The Organic Trade Association said it believes this kind of legislation is needed and that with inexpensive improvements in animal husbandry practices, it would not be necessary to give healthy animals routine doses of antibiotics.
“OTA has signed on to endorse the legislation,” spokeswoman Barbara Haumann said. “Basically, the evidence has been showing that there are definitely repercussions of using the low levels, the subtherapeutic levels of antibiotics. Even the American Medical Association has come out against that, so really just for human safety, [we need] to make sure there will be antibiotics that will be effective for humans.”
The Pew Campaign on Human Health and Industrial Farming, along with Sen. Dianne Feinstein, D-Calif., also hosted a recent briefing on Capitol Hill, showcasing profitable production and business models for raising food animals without the routine use of antibiotics.
“I think there's little evidence that there would be a devastating effect or even a significant negative effect on the industry,” said Lance Price, senior science advisor for Pew. “The potential risks of continuing to use massive amounts of antibiotics in food animal production greatly outweighs any essential threat to the industry. We are in a public health crisis right now with antibiotic resistance.”
Haumann agreed, noting that the organic industry believes animals can be raised without subtherapeutic levels of antibiotics and that producers of conventionally raised animals should be concerned about future trade implications if they continue to use antibiotics in healthy animals.

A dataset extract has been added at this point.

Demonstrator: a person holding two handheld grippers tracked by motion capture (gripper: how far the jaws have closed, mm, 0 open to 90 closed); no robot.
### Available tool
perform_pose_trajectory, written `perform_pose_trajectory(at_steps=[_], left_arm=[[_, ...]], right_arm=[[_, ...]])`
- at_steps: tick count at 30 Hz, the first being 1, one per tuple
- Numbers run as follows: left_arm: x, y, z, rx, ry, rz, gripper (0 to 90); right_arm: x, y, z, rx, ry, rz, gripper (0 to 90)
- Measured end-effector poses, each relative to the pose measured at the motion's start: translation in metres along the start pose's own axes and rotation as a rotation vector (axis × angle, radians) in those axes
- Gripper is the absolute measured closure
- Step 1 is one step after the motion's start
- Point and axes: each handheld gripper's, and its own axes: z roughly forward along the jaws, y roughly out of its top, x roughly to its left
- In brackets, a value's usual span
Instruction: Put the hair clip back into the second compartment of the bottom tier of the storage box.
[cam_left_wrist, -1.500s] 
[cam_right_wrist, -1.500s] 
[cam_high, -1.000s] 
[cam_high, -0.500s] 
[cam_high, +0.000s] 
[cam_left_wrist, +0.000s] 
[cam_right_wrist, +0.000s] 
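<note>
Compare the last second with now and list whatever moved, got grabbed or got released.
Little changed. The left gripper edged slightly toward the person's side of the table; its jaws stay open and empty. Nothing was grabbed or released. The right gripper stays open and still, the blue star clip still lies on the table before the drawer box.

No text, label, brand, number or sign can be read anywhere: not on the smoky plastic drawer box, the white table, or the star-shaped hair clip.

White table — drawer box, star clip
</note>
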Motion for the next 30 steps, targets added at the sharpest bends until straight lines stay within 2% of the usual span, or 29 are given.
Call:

“Other countries are saying that they're not going to allow this and they've banned it in their countries, to not have antibiotic growth promoters in animal feed,” she said. “The European Union, New Zealand, Thailand and [South] Korea — they've either banned it or will begin banning it, and so what's going to happen is those trading partners who implement this kind of ban can refuse imports that do not meet the standards.”
In fact, several U.S. companies have taken steps to acknowledge consumer concerns about antibiotic use in food animals. In 2005, McDonald's asked its poultry suppliers to eliminate the use of non-therapeutic antibiotics in the broilers destined for McDonald's. And, “no antibiotics, no artificial hormones” labels have become widespread during the past few years, as suppliers respond to consumer concerns about these issues.

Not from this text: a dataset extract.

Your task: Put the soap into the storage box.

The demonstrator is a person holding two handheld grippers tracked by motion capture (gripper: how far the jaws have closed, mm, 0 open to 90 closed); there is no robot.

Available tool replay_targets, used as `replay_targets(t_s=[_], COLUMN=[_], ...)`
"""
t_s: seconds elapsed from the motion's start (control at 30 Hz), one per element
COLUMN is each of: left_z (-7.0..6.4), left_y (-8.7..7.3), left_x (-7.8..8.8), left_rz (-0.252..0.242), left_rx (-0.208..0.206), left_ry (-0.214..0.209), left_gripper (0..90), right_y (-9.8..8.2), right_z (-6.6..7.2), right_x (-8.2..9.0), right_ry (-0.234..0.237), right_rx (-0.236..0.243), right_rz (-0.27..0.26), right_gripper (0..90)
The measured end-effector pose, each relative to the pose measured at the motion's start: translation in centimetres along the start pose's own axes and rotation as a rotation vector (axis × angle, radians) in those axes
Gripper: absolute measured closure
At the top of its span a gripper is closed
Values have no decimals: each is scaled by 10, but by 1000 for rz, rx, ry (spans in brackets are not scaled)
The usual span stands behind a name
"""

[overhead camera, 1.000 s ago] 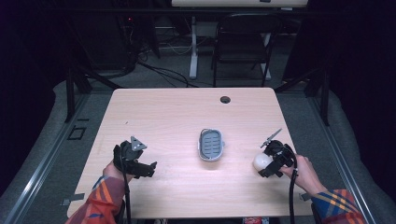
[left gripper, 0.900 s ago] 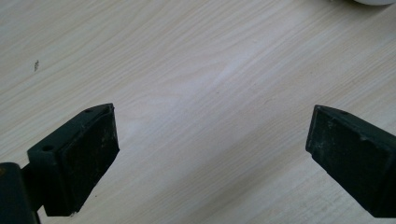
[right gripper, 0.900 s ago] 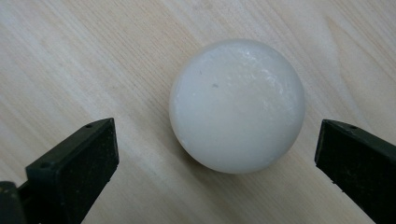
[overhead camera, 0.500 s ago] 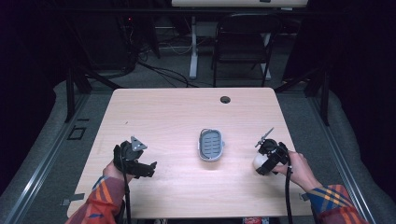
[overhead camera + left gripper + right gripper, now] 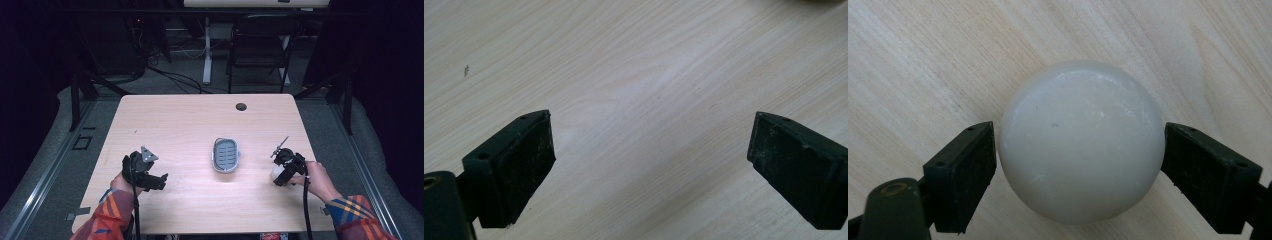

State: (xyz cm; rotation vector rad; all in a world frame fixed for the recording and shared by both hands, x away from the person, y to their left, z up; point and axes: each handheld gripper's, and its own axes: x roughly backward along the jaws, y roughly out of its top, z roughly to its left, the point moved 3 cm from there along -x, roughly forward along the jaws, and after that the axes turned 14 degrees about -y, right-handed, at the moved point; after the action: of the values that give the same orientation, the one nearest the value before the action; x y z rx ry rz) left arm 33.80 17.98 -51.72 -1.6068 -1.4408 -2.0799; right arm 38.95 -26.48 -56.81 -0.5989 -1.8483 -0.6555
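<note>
A white rounded lump like a bar of soap [image 5: 1080, 150] lies on the wooden table [image 5: 175, 125] near its right edge. My right gripper [image 5: 1080, 172] has just been closing on it. Both black pads [image 5: 965, 175] now touch its sides. In the high view the soap [image 5: 276, 173] peeks out just left of the right gripper [image 5: 281, 175]. A grey oval soap dish [image 5: 226, 155] sits in the middle of the table, empty. My left gripper [image 5: 157, 181] rests at the front left. Its jaws [image 5: 649, 165] stand wide apart over bare wood.
A small dark round hole [image 5: 241, 106] marks the table's far edge. Behind the table stand a folding chair [image 5: 260, 50] and a white desk leg [image 5: 207, 55], with cables on the floor.
The right gripper has shifted slightly left over the white soap, and its jaws have narrowed onto it. The left hand and the soap dish have not moved.
</note>
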Motion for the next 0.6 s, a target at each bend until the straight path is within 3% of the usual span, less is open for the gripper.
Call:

But, industry sources on both sides of the issue agree that it is unlikely that the Preservation of Antibiotics for Medical Treatment Act, or PAMTA, will receive significant attention this year as the focus remains on health care reform and job creation.
“However, the effort to educate policymakers will continue to ensure that sound science drives decision making, not politics,” Rosenblatt of the NTF said.
Prince of Pew said he believes PAMTA is a fairly conservative piece of legislation, as it still allows for antibiotic use in the treatment of sick animals.
“I think that the opposition is now having a lot of closed-door sessions with Congress people and so we'll see as the opposition ramps up its efforts where this goes, but we're hopeful that public health will win out on this one,” Prince told SN.
“I think that everybody, especially in a strapped industry like this, everybody is concerned about impact and afraid to make changes because of potential negative impacts on the industry, but I think in this context, the evidence for there being negative impact is pretty low and the potential negative impact on humans of continuing this practice is actually fairly high.”